GIVEN DATA.
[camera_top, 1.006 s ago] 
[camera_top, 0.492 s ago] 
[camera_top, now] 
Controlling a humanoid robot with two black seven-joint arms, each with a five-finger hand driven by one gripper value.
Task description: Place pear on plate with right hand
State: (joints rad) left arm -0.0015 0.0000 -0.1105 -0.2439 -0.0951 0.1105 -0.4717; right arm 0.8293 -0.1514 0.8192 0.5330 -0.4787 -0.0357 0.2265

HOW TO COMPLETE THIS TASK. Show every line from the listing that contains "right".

TASK RESULT.
Task description: Place pear on plate with right hand
State: (joints rad) left arm -0.0015 0.0000 -0.1105 -0.2439 -0.0951 0.1105 -0.4717; right arm 0.8293 -0.1514 0.8192 0.5330 -0.4787 -0.0357 0.2265

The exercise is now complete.